Reasonably Priced?

What is overpriced?

I say this because last night, we went out to dinner (which is a rarity for us) with some old friends from Ducks’ work — actually, the friend and his fiancee.

I just kind of wonder what overpriced is – and if the definition will change as we get older/out of law school. Some people I know who are around the same age as we are go out all. the. time and they get the full meal from appetizer to dessert, along with accompanying drinks and such.

That is so not us.

Last night, I thought the meal was fairly priced. Each of our entrees were in the $15-20 range, then the other couple bought the first bottle of wine and we bought the second. (We also got a free dessert because the waitress got part of the order wrong) That’s definitely more than we would usually spend, especially since law school started, but I didn’t think it was an out-of-control spending amount, since it’s probably the first time we’ve been out to dinner in 2011 (okay, we did go out to celebrate my promotion….I forgot about that). However, my husband thought that it was too much, and this morning, his statement was, “If I’m going to spend that much money, it should be on something I liked more than what I had last night” (he had trout).
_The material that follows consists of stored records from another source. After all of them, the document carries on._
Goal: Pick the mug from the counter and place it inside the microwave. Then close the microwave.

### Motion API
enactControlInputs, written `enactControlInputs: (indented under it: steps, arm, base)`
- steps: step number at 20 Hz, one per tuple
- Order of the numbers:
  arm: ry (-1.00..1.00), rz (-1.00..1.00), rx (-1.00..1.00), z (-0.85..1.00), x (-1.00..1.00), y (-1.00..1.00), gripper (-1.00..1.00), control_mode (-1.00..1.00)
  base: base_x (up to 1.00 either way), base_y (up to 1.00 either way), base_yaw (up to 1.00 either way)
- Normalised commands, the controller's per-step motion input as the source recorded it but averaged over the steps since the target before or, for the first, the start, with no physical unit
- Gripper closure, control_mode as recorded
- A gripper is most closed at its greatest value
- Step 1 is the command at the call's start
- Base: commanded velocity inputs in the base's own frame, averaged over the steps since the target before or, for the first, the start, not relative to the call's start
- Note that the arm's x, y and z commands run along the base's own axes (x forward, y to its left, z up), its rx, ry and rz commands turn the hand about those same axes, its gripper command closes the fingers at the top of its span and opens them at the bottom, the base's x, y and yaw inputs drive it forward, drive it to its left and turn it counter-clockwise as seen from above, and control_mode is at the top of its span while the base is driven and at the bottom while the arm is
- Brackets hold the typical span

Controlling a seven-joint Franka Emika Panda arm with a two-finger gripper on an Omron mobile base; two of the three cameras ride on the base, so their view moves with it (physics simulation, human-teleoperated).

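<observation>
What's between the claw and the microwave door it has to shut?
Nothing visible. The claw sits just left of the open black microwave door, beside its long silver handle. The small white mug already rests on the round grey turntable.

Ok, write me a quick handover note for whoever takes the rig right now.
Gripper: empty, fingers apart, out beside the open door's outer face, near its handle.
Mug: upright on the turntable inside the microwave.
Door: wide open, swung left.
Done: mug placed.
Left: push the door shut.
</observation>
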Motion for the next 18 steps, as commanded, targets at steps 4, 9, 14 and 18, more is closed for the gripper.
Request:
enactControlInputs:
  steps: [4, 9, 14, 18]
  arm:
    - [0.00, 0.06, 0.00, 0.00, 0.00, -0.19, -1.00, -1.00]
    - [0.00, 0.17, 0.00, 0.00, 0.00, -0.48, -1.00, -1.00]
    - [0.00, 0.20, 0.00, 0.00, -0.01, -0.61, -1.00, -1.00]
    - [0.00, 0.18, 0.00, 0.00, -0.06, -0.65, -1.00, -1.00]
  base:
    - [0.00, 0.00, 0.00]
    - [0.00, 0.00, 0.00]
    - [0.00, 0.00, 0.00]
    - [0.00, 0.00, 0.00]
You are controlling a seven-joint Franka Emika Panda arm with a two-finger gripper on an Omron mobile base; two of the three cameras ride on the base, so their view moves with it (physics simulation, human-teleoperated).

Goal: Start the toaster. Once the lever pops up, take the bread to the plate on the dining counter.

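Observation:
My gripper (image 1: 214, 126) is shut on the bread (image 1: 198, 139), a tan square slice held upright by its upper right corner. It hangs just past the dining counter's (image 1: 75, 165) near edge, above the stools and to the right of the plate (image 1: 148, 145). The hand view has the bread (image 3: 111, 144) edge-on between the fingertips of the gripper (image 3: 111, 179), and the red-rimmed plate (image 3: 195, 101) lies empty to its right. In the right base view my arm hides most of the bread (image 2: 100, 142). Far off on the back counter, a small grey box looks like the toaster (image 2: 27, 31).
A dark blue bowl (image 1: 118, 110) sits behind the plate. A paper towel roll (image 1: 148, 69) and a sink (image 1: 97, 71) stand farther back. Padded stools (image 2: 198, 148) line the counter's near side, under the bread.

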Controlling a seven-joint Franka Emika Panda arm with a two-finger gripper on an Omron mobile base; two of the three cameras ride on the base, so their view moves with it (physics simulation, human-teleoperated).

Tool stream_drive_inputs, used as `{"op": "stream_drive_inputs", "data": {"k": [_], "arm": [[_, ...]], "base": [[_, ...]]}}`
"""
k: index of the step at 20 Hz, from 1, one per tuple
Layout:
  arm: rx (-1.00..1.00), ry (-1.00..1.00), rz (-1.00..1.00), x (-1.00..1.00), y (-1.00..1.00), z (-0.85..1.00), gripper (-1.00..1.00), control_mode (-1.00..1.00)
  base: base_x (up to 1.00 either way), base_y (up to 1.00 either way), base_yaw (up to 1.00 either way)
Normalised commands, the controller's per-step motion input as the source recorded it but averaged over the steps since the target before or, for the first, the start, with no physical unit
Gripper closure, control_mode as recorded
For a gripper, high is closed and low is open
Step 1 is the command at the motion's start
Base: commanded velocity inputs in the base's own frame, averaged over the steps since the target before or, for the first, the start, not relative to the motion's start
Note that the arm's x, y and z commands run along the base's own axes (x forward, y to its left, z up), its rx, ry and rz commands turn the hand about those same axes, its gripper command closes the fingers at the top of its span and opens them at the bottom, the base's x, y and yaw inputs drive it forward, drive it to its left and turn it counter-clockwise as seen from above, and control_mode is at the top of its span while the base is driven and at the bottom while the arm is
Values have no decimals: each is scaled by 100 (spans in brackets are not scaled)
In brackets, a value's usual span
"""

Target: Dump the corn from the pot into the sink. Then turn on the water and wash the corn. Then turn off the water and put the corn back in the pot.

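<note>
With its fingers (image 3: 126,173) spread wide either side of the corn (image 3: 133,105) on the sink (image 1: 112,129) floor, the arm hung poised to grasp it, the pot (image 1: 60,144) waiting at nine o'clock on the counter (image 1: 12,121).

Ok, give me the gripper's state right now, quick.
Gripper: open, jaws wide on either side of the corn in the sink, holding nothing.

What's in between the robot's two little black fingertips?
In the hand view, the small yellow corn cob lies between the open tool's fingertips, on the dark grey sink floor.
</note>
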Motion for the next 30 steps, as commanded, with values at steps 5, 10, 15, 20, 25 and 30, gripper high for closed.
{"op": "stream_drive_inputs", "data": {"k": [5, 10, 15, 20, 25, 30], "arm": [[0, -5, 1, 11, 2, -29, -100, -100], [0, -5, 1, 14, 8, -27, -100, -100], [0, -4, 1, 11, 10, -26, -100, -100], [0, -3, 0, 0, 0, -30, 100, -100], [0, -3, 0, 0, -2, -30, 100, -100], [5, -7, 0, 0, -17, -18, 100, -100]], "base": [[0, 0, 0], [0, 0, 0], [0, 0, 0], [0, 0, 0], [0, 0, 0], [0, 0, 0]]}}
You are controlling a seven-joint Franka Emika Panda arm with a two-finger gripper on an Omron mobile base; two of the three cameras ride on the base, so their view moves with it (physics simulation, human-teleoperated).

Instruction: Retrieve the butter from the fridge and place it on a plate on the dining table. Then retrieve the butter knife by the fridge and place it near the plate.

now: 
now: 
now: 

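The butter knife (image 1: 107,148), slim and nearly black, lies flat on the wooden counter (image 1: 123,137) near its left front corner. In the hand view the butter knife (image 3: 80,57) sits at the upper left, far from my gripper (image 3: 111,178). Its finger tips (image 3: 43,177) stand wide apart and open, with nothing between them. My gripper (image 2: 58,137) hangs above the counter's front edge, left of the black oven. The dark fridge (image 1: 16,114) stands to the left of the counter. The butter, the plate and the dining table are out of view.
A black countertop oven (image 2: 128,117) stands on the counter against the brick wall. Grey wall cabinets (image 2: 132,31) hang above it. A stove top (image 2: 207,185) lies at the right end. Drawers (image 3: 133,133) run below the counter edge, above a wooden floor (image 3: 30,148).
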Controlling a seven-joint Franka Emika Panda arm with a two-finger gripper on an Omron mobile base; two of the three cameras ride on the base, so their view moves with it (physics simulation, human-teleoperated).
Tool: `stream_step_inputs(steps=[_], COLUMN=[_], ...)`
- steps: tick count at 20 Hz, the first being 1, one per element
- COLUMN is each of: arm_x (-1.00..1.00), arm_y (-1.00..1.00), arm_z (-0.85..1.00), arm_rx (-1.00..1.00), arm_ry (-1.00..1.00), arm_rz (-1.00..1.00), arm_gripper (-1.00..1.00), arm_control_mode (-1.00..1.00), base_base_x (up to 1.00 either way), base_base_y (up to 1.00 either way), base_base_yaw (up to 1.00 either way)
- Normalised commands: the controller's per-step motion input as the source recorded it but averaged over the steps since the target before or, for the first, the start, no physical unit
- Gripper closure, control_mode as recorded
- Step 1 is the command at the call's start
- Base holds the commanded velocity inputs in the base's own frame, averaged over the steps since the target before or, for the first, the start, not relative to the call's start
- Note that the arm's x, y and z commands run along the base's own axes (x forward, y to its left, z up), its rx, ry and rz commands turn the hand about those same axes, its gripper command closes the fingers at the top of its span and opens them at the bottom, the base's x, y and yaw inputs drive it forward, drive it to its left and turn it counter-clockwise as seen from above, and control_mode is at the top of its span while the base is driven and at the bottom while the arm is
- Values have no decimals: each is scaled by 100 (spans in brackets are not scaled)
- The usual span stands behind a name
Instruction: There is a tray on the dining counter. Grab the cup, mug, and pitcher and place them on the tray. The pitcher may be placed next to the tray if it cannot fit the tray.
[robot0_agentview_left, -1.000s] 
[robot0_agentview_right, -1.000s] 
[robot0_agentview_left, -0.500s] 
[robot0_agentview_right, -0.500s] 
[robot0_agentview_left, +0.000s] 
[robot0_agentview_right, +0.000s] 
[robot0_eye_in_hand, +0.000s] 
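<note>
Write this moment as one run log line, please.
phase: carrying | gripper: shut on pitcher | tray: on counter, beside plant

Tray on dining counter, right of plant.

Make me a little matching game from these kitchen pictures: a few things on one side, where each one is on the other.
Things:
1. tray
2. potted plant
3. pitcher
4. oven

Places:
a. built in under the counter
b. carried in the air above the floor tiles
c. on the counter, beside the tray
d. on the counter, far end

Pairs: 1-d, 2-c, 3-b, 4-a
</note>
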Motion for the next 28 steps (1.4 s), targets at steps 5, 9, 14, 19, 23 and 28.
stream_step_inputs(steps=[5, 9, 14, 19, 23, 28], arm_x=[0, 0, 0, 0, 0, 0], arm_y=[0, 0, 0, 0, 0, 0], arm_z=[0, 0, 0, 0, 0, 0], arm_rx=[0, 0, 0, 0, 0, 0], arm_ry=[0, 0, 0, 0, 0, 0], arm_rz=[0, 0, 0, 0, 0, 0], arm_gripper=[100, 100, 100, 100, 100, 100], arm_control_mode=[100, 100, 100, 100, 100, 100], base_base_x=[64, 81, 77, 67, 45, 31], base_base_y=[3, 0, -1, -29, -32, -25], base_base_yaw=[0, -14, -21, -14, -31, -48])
So, the question is, what’s reasonable? I think, as a girl who grew up in a town where Dairy Queen was pretty much the only restaurant and the steak finger basket was $2.99, I probably will never get used to spending a ton of money on food when there are so many other things in the world that money could be better used for. However, when we are done with law school and **  knock on wood ** have more money, will I think $16 is nothing to pay for a meal and just order a $16 martini with a haughty, snooty-woman laugh?

Doubt it, but who knows?

Thinking about it after the fact, I do agree that we paid too much money for dinner last night, but you know why I think that? Relativity. When I’m at the grocery store trying to calculate buying a week’s worth of food for $40, it doesn’t make sense to spend that much on one meal, right?

Maybe it also depends on your hobbies. Our big hobby is going to sporting events, it seems. So discretionary money goes to that. I don’t get pedicures anymore. I don’t go shopping a lot. Maybe if you’re a true epicurean, then eating out and sampling delicious meals (which last night’s was…for me, at least) is your hobby and that’s where you spend your discretionary income.

Even if the bonus of catching up with some long-lost friends is included, it would have been a lot cheaper to make a similar meal at home and buy a couple of bottles of wine at Spec’s to go with it. Or, is the atmosphere and the not-cooking thing worth it?


(Oh, as a final note, I feel the need to express how much I LOVE the couple we hung out with last night. We had a wonderful time – I LOVE the fiancee. She and I have really truly clicked, which is amazing. The first time that we met, we sat down on the couch at their house and literally talked non-stop, almost without taking a breath for three hours. THREE HOURS. So, the hanging out time was definitely worthwhile.)

2 responses to “Reasonably Priced?

  1. I am so glad you had a good dinner out. Those are always the best.

    And I think that you’re right that it does depend. Law school means very minimal discretionary income for us. We really like going out for a good dinner at some great restaurant. One of the best meals we’ve ever gotten was going to a Russian place for my birthday once. But if we go out, we’ll try to keep it to about $20 — $30 absolute max (and that’s not even every weekend). So since we don’t have the budget for going out for full-blown dinners, we’ll just stick to fabulous cocktails, pick up dessert, get appetizers or small plates.

    Yes, the budget is way different in law school, but eventually it comes to an end and we’ll get to be a two-income family (for once) and actually go out for a full meal again.

  2. Totally agree. I really don’t like going out to expensive dinners, or really eating out a lot at all. I worked really hard to learn to cook well and make things that we both like, and we do spend a bit on groceries relative to other people in our financial situation. I think when we do spend money on going out for food, we try to get things that I couldn’t make at home (sushi is the big one here… I took a class on making it but I will just never feel comfortable that I am making raw fish safely).

    We’re also big sporting event people. We also like to take day trips to little colonial towns in Virginia. Once or twice in the summer we will see concerts, and we like to sit in really good seats and generally have a fun night. We are both big tech people and have nice phones/computers/iPad/iPods. Those things cost a good deal of $ relative to our overall budget. So we see fewer movies, I don’t really “shop” anymore, and we politely decline as many dinner/drinks offers as we can. We also cut back on things that we can do at home- we use the gym in our apartment complex or work out outside, don’t subscribe to cable (no time to watch tv anyway), make coffee at home in the morning, pack lunches, spend more time “in” on weekends. We just don’t go over our budget- we lived in DC for 6 months without a toaster because we always spent that money in our monthly budget on other things. It’s stupid, but when it came down to it, we just don’t exceed our allotted $ for any reason, even for something small.

    I think someday this will change in that we will eventually have more income (*knocks furiously on wood*) so it will be a bigger scale, but at that point there will be kids, who will need a lot of stuff and money for college, so I think it will always be about balancing needs with desires and choosing to spend money on what is most important to us.